The likely answer, of course, as Ike Mohammed had pointed out with brutal simplicity, was that the relevant fuel-consumption equations had never quite added up. Here, the sums had been done differently. Was the arithmetic more elegant or more efficient? Probably not—although the apparent lack of biodiversity among the vertebrate-analogues and arthropod-analogues ought not to be taken as a reliable indicator. But it was probably no
less
elegant, once one grasped the fundamental aesthetics. It would be foolish to assume that either ecosphere could be judged significantly superior, even on the simplest of comparative scales.

The more eyes Matthew noticed—especially when he began to glimpse pairs of forward-looking eyes, some of which presumably belonged to monkey-analogues—the more convinced he became that while he was studying the alien world, it was studying him. It was impossible to guess how much intelligence there was in the observing eyes—although he had no doubt that there was far less than there was behind his own—but it was observation nevertheless. The new world might not be alarmed by the presence of aliens, but it was sensitive to their arrival and continued presence; the invaders were not being
ignored
.

“You’ll see a little more when the sun’s not so bright,” said a voice from behind him, breaking into his reverie, “but you won’t
hear
a lot more until it’s dark. Rather frustrating, that.”
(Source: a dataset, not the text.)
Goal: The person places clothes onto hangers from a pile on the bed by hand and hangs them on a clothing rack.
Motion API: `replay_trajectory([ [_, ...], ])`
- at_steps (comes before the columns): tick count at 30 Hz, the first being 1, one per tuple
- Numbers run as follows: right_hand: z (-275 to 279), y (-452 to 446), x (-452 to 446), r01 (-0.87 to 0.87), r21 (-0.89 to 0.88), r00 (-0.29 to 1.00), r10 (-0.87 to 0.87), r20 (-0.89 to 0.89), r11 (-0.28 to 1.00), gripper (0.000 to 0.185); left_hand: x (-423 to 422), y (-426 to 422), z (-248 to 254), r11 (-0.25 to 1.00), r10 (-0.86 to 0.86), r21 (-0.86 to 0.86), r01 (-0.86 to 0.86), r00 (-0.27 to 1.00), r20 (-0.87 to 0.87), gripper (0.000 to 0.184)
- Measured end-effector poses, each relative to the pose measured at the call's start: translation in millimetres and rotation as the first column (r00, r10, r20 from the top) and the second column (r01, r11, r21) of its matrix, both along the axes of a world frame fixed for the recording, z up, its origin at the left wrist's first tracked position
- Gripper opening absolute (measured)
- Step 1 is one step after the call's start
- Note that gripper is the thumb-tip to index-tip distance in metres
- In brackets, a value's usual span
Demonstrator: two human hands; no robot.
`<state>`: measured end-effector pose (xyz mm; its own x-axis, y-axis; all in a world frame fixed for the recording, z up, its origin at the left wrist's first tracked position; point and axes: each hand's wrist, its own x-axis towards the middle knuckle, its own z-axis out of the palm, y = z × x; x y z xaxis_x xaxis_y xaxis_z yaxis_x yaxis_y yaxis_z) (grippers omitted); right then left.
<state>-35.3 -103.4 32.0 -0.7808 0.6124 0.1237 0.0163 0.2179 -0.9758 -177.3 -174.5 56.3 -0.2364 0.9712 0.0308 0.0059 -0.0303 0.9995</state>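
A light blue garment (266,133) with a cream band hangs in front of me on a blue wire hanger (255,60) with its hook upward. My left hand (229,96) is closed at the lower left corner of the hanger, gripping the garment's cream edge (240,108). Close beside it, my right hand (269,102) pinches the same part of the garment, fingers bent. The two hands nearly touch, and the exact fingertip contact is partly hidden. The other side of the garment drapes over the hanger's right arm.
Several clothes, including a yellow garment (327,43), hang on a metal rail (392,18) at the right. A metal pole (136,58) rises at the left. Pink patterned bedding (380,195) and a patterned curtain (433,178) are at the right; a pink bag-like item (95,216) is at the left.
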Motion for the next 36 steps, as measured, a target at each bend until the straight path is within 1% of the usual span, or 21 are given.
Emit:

Matthew turned to look at Dulcie Gherardesca. “It’s the same in most places on Earth,” he reminded her. “Sensible animals only come out to play in the dark. Daylight’s for the primary producers and lumpen herbivores, darkness for the nimbler herbivores and the cleverer hunters. Except for birds. And people.”

“The people of the city were daylight-lovers too,” she said. “They were artists, after a fashion, as well as technologists. Artists and artificers have to work in the light, at least to begin with. The cave paintings our remotest ancestors made were celebrations of their mastery of firelight: the power to banish darkness. The Tyrian city-dwellers didn’t have that. They never domesticated fire, so they had to work in daylight.”